Wisely, the monumental "Yoo Doo Right" (from the aptly titled "Monster Movie" album) was left intact. This is CAN at their primitive, embryonic best, and it's the perfect litmus test for new listeners undecided about exploring the band in depth. If you can handle a repetitive two-note bass riff for twenty (yes, twenty) minutes, layered with jungle percussion and hair-curling, distorted electric guitar, and topped off by a typically raw, unconventional vocal performance by Malcolm Mooney (turning a girlfriend's letter into a schizophrenic rant), then you might be ready to enter the greater brotherhood of true CAN fandom.

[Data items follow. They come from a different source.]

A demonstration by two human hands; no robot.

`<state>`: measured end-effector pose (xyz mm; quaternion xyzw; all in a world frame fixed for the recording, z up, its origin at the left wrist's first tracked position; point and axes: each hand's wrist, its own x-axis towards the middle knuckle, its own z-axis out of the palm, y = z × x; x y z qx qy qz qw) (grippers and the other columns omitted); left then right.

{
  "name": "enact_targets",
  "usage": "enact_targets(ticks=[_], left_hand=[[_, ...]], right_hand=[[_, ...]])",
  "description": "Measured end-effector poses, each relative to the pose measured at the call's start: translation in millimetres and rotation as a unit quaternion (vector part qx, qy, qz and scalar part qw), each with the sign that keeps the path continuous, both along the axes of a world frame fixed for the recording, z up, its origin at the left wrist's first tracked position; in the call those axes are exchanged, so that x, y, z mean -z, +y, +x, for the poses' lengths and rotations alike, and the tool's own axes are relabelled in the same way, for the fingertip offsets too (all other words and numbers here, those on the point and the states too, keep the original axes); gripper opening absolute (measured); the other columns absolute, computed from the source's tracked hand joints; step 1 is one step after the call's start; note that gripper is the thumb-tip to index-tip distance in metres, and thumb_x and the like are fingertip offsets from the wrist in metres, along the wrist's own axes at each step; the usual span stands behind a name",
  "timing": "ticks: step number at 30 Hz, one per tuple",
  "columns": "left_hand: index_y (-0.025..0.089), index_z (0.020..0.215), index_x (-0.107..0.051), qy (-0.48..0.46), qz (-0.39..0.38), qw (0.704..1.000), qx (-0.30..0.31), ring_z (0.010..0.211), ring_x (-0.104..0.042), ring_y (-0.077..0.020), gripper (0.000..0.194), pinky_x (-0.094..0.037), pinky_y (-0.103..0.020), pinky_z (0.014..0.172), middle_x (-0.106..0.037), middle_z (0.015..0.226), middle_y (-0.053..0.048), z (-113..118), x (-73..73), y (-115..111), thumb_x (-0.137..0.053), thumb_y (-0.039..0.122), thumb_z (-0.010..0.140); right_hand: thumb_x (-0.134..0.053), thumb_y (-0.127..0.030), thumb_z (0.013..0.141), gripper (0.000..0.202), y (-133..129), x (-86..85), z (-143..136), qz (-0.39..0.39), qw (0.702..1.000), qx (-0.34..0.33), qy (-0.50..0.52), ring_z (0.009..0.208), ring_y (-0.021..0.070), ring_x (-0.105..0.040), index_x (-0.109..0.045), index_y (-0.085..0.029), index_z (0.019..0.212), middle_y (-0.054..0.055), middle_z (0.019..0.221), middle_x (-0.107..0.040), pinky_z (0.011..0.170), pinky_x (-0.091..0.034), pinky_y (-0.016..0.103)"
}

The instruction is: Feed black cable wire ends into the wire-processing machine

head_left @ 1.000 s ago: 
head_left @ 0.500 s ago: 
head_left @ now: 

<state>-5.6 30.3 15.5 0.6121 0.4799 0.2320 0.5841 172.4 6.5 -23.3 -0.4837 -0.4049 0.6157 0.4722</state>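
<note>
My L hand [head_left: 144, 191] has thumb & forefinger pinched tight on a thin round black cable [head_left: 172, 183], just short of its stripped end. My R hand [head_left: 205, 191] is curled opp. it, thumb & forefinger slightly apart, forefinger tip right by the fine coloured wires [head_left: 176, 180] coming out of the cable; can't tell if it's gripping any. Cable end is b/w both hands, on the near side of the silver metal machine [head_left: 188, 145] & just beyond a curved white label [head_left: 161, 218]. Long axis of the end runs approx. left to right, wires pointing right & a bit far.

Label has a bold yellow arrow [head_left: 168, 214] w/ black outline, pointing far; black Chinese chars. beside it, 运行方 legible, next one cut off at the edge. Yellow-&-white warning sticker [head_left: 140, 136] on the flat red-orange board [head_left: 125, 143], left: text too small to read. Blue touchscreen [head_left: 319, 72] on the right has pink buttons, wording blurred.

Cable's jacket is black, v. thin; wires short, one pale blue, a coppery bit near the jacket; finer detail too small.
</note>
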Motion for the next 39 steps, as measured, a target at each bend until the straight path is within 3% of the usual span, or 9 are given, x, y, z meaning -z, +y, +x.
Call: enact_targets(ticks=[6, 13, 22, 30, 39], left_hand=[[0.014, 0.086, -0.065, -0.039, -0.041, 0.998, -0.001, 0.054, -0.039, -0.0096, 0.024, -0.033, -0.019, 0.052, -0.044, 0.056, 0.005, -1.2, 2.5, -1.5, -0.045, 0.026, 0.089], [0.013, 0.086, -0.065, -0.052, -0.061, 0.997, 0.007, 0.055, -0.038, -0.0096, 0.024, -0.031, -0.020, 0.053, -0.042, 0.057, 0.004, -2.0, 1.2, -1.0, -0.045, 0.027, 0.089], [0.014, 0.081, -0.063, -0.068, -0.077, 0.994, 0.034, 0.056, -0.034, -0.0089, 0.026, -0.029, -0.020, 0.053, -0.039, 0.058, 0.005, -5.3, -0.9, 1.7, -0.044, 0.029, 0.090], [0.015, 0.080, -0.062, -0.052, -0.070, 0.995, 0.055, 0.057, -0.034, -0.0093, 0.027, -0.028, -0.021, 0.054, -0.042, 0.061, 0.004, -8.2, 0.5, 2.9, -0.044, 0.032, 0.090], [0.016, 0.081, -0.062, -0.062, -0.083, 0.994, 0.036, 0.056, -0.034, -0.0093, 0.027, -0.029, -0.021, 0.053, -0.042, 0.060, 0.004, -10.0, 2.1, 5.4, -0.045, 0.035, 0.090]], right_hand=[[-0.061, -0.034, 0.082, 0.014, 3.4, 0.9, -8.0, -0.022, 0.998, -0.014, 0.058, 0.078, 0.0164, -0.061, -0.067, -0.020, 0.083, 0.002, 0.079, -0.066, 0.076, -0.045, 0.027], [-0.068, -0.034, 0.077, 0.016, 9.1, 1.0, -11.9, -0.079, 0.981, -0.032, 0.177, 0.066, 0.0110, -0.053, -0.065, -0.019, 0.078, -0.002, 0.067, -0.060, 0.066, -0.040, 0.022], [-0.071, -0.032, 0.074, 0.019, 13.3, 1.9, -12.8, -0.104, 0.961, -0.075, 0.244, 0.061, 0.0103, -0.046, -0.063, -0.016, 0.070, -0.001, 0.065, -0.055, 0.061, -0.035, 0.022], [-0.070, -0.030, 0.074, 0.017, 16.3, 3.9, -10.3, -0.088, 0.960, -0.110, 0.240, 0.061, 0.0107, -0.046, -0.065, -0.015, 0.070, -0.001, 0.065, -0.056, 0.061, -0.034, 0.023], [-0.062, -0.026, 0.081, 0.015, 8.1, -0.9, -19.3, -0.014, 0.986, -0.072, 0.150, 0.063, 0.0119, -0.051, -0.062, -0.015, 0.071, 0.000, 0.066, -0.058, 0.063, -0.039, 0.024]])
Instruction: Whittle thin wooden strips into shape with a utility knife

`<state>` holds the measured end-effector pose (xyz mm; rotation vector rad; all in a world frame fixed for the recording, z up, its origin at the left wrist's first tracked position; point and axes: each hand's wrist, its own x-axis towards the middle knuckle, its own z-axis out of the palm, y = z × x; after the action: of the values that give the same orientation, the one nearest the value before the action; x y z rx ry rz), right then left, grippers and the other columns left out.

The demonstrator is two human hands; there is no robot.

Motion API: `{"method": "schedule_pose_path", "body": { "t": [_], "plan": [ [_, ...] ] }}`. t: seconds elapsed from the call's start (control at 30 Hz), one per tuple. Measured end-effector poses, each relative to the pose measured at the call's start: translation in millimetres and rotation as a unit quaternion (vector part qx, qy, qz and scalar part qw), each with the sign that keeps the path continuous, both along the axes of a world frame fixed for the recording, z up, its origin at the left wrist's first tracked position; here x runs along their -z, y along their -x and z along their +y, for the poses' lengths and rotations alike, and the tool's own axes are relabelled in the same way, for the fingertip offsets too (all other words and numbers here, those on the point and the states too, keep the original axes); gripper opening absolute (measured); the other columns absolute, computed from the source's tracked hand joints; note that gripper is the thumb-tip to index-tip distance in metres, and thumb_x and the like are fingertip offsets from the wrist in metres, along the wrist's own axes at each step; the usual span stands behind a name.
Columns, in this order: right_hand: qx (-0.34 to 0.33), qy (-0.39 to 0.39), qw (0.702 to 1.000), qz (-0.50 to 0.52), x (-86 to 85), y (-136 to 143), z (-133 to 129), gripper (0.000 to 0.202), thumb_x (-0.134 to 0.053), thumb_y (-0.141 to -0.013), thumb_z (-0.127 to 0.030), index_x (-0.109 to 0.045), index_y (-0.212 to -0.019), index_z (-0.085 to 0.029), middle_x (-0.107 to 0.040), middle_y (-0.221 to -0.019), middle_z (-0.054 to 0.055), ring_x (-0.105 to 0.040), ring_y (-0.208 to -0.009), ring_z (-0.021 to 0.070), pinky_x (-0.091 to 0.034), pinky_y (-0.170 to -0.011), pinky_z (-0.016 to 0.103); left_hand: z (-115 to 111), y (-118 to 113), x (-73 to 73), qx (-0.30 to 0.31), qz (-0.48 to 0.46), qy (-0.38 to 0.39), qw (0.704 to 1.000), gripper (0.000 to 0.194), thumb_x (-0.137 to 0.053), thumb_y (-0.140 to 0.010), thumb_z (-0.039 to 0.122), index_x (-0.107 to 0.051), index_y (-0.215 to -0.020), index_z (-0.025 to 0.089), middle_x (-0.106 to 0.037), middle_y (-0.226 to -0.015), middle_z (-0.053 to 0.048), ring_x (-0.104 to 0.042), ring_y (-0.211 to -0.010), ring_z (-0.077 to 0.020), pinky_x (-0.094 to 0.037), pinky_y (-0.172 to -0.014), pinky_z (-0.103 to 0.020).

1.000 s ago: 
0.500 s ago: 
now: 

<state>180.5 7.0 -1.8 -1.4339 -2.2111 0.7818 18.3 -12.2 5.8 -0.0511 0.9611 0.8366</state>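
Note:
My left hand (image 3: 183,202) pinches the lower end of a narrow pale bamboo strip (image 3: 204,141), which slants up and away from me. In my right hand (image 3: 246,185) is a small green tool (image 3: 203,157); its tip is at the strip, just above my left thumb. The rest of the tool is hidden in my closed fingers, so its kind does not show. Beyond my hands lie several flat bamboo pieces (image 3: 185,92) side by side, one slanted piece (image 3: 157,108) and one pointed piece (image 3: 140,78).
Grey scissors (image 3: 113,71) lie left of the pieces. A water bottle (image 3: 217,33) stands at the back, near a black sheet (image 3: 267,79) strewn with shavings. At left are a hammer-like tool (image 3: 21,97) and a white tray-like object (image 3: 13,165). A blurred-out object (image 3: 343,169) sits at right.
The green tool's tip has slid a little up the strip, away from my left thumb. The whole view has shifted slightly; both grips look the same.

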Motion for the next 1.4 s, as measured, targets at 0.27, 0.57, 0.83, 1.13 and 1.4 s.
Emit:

This compilation in no way replaces or even supplements the original albums. Try it as a sampler, and if sufficiently intrigued by all means continue on to the unabridged albums, if you dare.

[One quick note: this entire CD is also included in the two-disc "Can Anthology" collection, an even better bargain for curious newcomers, with a much wider range of material and a few non-album rarities for diehard collectors. And a petty complaint: the re-arrangement of tracks here from the original vinyl compilation, together with the removal of two songs to fit it onto a single CD, makes a mess out of the credits, which were never edited to match the changes. So Damo Suzuki does not sing on tracks 4 or 7 as shown (that's Malcolm Mooney); and Mooney doesn't sing on tracks 2, 8, or 14: the first is an instrumental, the second features Suzuki, and there is no track 14. Hopefully the upcoming Spoon Records re-mastered edition will fix the typos.]

Review by Seyo
SPECIAL COLLABORATOR Honorary Collaborator
2 stars Now if I am correct, this title seems to be a CD edition of the former double LP "Cannibalism" issued in 1978. I will not repeat what I said about the former, but obviously this album is even less prominent: "because of timelimit the tracks SPRAY and SOUL DESERT of double album CANNIBALISM are missing on this CD". So, all the criticism I expressed in the former review is retained here, and the missing "Spray" makes the album "Future Days" totally unrepresented. In light of subsequent appearance of "Anthology" 2CD collection, "Cannibalism I" CD can hardly be recommended to anyone but fierce completists.
Review by Evolver
SPECIAL COLLABORATOR Crossover & JR/F/Canterbury Teams
3 stars Am I the only one here who is at least a little bit put off by the label "Krautrock" for this German branch of prog? Oh well.

This collection, as others have noted, is a fine introduction to the band Can. It contains selections from most of their early albums, and gives a pretty good idea of what this band was all about. To me, it seems to have that essence of experimentalism that other bands, like Frank Zappa & The Mothers on "Freak Out", and many British bands, like the Syd Barrett Pink Floyd, Giles, Giles & Fripp, etc. were into a few years previously. This doesn't make it bad. In fact, it's quite listenable, once you get used to it.

The best thing to me is the rhythm section. While none of the musicians here appear to be virtuosos, Jaki Liebezeit's drums and Holger Czukay's bass are intriguing enough to keep my interest.

On the down side, the repetition in the 20-minute plus "Yoo Doo Right" gets downright tedious.